Intimidite, costrette a mostrare i propri documenti, fatte scendere da treno su cui si trovavano e poi prese in custodia dalla polizia fino a quando non sono riuscite a dimostrare la propria estraneità all’accusa di promuovere le conversione al cristianesimo. Infine autorizzate a ripartire dopo essersi tolte l’abito religioso per evitare ulteriori rischi. Una vicenda traumatica, quella vissuta la sera del 19 marzo da due suore della congregazione del Sacro Cuore in viaggio da Delhi a Roukela, nello Stato di Odisha (Orissa) di cui sono originarie le due novizie 19enni che stavano accompagnando dalle famiglie per trascorrere la Pasqua.
Le religiose stavano attraversando lo Stato di Uttar Pradesh, guidato da un governo che qui come a livello nazionale è riferimento di gruppi i quali rivendicano un’India per i soli indù. Proprio all’ala studentesca di uno di questi, il Bhajrang Dal, appartenevano gli estremisti che sul vagone di terza classe hanno inizialmente accusato le due religiose di voler convertire contro la loro volontà le giovani che viaggiavano con loro e che, all’arrivo nella stazione di Jhansi, hanno attirato l’attenzione di una folla minacciosa. Centinaia di individui, dunque, hanno aggredito le quattro donne, spingendo la polizia ferroviaria a intervenire per evitare il peggio. Un atto persecutorio che ha sollevato un’ondata di sdegno e riacceso i timori per i risultati della campagna denigratoria dell’estremismo indù contro le presunte campagne di conversioni operate dai cristiani.
«Fatti come questo minano l’immagine della nostra nazione e le sue tradizioni di tolleranza religiosa», ha dichiarato Pinarayi Vijayan, governatore del Kerala, Stato di cui è originaria una delle due suore. «Questo incidente ci preoccupa», ha denunciato padre Jacob Palakkappalli, portavoce del Consiglio dei vescovi cattolici del Kerala. «La Costituzione ci dà la libertà di muoverci ovunque e di indossare qualsiasi cosa. Il governatore dell’Uttar Pradesh indossa le vesti del monaco induista e si muove liberamente. Noi abbiamo lo stesso diritto», ha sottolineato.
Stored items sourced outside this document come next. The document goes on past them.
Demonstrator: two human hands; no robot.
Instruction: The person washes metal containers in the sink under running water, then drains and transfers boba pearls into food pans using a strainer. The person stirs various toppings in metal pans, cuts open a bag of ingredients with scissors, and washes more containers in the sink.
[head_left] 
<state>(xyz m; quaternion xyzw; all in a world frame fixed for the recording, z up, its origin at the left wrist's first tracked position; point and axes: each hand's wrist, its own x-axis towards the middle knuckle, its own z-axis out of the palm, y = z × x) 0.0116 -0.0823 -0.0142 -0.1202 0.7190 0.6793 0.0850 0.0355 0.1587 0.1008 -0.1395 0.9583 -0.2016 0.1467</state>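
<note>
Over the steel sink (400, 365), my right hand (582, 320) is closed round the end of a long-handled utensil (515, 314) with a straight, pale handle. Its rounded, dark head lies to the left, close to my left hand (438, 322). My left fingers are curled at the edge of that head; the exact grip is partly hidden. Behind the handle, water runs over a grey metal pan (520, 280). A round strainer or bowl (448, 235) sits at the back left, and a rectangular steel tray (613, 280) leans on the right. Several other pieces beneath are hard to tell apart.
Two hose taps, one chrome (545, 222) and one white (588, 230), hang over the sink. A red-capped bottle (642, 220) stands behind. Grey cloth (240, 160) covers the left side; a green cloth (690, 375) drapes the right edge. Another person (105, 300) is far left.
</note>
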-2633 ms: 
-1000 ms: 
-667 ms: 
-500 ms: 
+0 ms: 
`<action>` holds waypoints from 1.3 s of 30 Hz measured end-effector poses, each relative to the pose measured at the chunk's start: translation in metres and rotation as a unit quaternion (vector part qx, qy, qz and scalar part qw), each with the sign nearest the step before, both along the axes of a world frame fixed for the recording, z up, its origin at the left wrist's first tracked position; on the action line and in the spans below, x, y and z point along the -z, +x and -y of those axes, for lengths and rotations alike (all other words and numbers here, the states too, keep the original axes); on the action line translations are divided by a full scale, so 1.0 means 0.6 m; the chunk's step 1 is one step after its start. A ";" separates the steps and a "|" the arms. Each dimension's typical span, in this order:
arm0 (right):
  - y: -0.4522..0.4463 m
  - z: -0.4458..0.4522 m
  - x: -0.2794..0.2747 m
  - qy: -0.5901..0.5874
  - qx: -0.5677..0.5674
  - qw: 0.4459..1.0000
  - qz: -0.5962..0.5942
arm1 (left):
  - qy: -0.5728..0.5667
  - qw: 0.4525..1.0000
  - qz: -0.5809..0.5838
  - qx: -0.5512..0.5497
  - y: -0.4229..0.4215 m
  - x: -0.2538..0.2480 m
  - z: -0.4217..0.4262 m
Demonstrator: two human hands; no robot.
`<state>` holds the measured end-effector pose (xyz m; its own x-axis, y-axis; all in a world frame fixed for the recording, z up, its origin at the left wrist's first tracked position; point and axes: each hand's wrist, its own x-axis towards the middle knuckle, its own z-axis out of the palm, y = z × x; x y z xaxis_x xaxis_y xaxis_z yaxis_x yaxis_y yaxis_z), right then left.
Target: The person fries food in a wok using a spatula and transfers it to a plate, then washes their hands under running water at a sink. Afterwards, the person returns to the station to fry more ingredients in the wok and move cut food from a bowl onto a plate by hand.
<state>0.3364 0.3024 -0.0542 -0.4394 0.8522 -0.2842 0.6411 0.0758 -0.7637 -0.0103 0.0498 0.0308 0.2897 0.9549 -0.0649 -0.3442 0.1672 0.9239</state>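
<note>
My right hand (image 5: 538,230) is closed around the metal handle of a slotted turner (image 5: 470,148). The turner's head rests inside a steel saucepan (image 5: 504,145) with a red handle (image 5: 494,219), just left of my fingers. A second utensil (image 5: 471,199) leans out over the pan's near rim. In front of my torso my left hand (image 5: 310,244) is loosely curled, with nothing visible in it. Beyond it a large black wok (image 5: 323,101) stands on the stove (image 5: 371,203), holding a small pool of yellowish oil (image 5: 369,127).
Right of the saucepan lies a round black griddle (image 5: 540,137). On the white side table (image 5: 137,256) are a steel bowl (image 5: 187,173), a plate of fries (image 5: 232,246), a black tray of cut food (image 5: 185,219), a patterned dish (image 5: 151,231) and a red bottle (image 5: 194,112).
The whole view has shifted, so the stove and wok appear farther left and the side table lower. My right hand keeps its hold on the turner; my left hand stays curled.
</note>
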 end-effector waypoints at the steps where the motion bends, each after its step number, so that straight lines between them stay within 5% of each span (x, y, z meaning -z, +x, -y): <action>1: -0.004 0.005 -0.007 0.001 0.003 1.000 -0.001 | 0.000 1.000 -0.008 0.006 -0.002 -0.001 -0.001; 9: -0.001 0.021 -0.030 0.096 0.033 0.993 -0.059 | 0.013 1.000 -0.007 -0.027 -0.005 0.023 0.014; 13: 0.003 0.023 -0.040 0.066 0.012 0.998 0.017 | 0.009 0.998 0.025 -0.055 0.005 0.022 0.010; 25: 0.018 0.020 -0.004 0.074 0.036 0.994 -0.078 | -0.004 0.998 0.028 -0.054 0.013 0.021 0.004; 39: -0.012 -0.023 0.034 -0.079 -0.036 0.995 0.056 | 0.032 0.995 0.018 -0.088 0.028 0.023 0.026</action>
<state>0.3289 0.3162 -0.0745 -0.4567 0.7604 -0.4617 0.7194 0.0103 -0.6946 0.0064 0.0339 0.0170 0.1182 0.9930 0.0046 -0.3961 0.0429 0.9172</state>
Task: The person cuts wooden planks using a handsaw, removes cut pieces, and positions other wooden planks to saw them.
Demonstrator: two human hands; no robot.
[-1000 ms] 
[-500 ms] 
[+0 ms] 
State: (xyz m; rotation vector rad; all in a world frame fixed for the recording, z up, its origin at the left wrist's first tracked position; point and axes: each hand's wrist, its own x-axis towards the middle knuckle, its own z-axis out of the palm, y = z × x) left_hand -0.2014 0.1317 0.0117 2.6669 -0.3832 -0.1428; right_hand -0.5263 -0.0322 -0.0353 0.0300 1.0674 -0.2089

La disavventura vissuta dalle religiose mette in luce come la situazione si stia deteriorando, ancor più negli Stati dell’India, come l’Uttar Pradesh, in cui è in vigore una legge volta a contrastare le conversioni dall’induismo. Come sottolineato recentemente dall’organizzazione evangelica International Christian Concern, sentendosi rafforzati da leggi arbitrarie, «i nazionalisti accusano falsamente i cristiani di forzare alla conversione al cristianesimo per giustificare persecuzione e aggressioni nei loro confronti (…) mentre la polizia spesso ignora le violenze se motivate da false accuse di impegno per le conversioni».
La Chiesa indiana ha più volte manifestato a livello ufficiale il proprio disappunto per una persecuzione che resta perlopiù impunita. E ha dato vita a iniziative locali di tutela. Nello Stato meridionale del Kerala, quello a maggiore concentrazione di cattolici e un tempo simbolo di convivenza di fedi, culture e etnie sotto governi perlopiù di ispirazione marxista, ad esempio, le religiose di una quarantina di congregazioni hanno creato una struttura comune, Voice of nuns (Voce delle suore), per contrastare sui social media una situazione che pone in modo crescente a rischio sicurezza, libertà di movimento e pratica della fede delle donne cattoliche.